Assignment -
Check each line below for the word "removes" and give the number of lines that have it, nothing more.

Entries shown -
= = =

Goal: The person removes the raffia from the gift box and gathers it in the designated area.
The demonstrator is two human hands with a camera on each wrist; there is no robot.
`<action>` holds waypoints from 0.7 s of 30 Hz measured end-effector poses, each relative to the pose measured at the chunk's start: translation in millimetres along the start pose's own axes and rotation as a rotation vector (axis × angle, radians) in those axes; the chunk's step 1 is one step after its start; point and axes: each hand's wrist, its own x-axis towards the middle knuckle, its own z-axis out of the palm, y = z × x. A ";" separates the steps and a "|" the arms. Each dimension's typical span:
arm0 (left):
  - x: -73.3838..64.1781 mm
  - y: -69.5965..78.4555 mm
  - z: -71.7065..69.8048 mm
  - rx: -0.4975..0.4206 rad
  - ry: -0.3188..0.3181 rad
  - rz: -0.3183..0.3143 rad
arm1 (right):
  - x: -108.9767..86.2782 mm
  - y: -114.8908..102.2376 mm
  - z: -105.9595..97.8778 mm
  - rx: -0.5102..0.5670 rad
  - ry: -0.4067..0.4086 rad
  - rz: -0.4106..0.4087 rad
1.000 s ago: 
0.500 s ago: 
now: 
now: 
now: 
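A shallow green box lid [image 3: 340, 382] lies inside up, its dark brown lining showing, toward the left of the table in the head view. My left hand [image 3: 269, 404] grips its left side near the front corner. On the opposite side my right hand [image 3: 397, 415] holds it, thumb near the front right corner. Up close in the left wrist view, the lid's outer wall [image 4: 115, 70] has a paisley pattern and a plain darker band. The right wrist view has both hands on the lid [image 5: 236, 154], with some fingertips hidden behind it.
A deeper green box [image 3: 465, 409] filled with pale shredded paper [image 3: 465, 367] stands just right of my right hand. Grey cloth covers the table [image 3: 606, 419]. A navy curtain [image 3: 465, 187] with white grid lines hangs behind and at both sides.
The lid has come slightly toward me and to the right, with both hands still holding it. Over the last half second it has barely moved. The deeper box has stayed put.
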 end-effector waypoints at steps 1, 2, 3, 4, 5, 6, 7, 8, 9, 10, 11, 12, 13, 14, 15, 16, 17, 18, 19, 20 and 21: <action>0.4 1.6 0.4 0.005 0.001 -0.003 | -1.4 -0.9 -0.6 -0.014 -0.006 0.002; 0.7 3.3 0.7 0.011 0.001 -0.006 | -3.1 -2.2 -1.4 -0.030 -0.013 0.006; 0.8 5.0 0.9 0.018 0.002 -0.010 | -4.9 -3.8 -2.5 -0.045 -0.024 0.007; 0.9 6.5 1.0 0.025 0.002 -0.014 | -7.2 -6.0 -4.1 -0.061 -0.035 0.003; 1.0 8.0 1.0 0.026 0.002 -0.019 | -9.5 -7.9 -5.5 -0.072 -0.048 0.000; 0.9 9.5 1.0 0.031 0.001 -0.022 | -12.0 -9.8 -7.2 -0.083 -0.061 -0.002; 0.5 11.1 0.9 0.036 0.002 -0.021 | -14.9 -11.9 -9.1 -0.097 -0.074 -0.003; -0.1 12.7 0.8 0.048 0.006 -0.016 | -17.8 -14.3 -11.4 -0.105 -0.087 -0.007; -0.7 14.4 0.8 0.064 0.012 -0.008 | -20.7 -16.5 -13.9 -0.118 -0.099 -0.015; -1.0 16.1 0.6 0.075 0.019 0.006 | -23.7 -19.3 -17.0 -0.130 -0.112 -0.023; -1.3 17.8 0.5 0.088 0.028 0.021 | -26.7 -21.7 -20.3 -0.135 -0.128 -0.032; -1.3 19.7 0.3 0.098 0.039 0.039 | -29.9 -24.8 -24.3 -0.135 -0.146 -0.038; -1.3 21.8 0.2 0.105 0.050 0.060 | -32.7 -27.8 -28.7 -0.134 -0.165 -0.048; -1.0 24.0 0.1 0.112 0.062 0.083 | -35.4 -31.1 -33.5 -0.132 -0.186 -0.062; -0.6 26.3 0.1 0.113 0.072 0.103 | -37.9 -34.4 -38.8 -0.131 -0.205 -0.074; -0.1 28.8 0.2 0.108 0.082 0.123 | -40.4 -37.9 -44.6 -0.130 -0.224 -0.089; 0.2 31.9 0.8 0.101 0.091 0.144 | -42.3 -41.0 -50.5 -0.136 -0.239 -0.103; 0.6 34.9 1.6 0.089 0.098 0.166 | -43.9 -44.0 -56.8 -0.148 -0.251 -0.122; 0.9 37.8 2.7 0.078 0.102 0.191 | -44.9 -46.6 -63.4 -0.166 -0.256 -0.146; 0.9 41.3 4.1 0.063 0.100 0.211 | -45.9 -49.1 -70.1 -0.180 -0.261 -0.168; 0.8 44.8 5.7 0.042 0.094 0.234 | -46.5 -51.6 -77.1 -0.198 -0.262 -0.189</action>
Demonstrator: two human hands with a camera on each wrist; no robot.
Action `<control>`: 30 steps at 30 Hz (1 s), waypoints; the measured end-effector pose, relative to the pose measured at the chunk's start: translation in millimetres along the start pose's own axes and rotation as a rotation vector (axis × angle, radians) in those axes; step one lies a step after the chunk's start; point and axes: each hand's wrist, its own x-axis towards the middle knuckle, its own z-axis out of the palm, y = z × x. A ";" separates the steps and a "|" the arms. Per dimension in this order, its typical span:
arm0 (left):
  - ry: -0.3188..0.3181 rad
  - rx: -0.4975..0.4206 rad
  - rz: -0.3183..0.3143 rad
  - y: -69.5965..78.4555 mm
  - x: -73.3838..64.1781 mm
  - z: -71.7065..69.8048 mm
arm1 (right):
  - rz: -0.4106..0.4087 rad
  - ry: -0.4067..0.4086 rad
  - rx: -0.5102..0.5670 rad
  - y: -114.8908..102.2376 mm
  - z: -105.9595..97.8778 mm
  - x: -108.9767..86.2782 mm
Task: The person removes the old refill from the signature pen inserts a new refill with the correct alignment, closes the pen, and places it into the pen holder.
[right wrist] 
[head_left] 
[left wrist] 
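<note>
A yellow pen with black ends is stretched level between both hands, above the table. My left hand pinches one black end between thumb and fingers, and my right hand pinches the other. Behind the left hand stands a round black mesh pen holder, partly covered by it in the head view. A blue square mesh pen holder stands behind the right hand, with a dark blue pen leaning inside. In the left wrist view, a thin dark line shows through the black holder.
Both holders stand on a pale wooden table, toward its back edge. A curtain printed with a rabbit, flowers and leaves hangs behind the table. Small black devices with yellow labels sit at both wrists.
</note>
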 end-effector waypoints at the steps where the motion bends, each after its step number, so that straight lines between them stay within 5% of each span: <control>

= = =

Completed exercise -
2